Canadians’ debt burden just got a little lighter than it has been in years, according to data released on Thursday by Statistics Canada.
Households owed $1.68 for every dollar of disposable income in the first three months of 2018, down from a record high of nearly $1.70 in 2017 and marking the lowest ratio since the $1.65 recorded at the start of 2016.
The drop suggests “we may finally be at a turning point as the one-two punch of stricter mortgage rules and higher interest rates slow household borrowing,” BMO economist Priscilla Thiagamoorthy wrote in a note to clients shortly after the release.

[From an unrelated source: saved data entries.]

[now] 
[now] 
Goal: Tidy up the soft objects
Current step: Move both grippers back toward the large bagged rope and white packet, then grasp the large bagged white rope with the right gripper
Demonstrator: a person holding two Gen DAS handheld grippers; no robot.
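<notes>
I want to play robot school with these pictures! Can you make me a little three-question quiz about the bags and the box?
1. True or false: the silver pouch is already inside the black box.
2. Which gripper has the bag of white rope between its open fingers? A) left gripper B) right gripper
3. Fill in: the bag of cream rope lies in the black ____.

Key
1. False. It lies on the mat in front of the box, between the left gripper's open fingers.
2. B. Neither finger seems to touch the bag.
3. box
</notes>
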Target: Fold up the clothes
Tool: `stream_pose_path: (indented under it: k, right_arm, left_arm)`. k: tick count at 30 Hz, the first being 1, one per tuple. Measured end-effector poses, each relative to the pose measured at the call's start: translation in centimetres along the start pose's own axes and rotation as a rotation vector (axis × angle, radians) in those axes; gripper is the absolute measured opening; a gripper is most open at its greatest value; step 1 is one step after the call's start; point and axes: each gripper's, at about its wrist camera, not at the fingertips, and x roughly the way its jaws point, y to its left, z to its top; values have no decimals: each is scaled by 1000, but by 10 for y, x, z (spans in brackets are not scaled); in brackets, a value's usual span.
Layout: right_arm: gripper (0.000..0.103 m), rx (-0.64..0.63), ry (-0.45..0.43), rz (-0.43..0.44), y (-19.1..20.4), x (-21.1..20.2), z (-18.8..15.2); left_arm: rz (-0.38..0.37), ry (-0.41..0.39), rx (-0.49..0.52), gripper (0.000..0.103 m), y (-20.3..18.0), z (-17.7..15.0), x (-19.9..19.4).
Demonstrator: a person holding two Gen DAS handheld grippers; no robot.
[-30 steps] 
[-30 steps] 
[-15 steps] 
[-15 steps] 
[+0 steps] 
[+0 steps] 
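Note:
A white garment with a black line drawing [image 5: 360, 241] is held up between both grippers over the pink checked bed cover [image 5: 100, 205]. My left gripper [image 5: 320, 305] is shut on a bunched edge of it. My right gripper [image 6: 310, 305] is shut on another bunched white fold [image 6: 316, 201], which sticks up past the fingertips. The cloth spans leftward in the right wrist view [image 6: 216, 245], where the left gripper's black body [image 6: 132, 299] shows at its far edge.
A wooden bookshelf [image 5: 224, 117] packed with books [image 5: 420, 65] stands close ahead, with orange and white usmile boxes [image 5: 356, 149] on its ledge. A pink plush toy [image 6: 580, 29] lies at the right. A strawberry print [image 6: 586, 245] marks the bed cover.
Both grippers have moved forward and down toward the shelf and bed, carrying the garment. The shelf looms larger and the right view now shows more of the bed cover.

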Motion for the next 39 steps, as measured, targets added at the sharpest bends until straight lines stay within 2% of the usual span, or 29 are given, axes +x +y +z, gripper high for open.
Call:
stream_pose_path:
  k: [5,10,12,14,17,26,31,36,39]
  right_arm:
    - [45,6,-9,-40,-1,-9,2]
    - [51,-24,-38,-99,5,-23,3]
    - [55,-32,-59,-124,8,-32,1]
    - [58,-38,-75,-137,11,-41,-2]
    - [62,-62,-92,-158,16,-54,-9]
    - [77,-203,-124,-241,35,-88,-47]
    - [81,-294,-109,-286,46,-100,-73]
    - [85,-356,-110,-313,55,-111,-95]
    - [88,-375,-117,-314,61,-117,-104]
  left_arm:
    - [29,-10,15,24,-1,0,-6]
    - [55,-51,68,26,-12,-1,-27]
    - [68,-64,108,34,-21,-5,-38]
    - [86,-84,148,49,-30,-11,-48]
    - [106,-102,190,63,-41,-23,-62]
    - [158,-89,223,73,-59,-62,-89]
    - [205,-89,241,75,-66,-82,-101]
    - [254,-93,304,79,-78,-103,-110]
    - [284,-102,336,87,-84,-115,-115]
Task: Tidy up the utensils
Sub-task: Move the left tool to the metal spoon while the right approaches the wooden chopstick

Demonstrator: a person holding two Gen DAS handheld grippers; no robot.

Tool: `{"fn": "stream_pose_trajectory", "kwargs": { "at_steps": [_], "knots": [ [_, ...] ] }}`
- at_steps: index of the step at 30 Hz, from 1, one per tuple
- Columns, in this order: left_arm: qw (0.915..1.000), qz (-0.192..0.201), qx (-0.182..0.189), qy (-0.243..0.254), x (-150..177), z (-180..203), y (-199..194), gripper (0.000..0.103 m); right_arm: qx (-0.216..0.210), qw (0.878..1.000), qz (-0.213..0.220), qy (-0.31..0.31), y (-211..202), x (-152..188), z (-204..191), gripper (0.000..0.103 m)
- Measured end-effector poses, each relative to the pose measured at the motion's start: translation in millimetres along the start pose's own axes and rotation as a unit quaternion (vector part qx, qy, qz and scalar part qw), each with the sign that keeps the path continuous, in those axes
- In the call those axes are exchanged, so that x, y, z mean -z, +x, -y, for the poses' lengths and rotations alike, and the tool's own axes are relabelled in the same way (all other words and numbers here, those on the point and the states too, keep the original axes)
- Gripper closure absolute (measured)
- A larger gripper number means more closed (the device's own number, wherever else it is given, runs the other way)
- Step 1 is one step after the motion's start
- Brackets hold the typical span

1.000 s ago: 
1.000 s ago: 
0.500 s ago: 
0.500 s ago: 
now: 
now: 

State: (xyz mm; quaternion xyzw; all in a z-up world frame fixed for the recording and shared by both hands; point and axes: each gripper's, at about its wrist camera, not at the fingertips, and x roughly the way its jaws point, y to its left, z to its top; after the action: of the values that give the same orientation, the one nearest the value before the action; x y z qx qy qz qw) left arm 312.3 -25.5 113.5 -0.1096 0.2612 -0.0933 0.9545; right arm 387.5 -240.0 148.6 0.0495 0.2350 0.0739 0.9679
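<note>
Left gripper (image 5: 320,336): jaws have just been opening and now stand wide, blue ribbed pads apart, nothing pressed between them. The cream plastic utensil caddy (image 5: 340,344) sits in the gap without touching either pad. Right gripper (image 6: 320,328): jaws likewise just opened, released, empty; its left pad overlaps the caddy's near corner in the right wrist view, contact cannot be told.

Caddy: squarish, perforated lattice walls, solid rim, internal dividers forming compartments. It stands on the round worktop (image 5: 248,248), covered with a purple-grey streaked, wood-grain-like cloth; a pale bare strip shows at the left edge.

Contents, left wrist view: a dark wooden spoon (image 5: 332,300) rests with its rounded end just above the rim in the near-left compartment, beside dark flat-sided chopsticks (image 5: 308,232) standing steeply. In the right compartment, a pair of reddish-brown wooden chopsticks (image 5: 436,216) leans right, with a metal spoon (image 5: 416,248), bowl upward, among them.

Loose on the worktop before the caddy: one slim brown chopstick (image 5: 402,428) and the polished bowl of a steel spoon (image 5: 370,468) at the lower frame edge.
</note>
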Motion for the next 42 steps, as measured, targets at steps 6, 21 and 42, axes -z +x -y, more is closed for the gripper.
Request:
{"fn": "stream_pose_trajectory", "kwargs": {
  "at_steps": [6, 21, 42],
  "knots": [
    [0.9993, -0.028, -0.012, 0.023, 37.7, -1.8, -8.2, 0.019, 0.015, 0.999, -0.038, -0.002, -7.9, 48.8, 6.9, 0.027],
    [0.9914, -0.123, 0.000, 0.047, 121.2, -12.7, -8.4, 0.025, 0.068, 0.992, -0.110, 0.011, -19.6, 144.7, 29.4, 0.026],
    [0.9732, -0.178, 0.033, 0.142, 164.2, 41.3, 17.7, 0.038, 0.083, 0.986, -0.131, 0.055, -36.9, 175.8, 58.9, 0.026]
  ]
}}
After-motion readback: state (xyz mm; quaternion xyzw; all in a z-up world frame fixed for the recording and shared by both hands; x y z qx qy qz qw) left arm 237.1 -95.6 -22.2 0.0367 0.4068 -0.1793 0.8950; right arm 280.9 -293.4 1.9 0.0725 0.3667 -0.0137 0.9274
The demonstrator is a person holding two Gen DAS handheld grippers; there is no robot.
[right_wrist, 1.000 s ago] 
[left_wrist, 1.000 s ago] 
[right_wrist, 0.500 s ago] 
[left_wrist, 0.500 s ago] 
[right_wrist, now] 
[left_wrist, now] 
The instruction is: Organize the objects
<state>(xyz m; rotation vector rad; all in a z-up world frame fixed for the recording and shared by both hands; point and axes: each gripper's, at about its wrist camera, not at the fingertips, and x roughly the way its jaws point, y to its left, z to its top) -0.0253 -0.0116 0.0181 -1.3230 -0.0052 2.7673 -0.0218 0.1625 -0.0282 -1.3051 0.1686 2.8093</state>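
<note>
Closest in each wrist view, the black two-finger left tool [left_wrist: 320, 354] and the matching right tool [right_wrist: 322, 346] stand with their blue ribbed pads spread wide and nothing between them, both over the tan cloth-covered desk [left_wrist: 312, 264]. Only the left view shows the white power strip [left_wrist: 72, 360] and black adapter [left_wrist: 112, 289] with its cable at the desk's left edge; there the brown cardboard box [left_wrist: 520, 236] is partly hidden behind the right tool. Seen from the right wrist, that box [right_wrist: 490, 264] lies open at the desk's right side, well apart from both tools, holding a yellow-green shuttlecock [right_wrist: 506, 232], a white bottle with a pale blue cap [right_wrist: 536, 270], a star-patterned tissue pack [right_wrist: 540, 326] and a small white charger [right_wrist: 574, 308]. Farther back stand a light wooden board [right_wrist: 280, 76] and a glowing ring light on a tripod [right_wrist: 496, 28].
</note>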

The shrinking debt load also had much to do with Canadians earning more. Disposable incomes rose by a healthy 1.3 per cent between January and March, while consumer debt inched up only 0.3 per cent.
Mortgage borrowing, on the other hand, decreased by $2 billion to $13.7 billion, the lowest level since mid-2014, reflecting the new mortgage rules and higher borrowing costs.
Canadians’ net worth also slipped, by 0.2 per cent, the first decrease on record since the July-to-September period in 2015. The dip reflects slow growth in the value of non-financial assets like homes and negative growth in the value of financial assets like stocks and bonds.
The size of total household debt compared to their assets now stands at 16.6 per cent, meaning Canadians now have around $6 of assets for every $1 of debt, Thiagamoorthy noted. That’s a 4 per cent drop since the last three months of 2017.
The debt-service ratio, which measures what share of disposable income Canadians are devoting to debt payments, remained relatively steady at 13.9 per cent, StatCan said.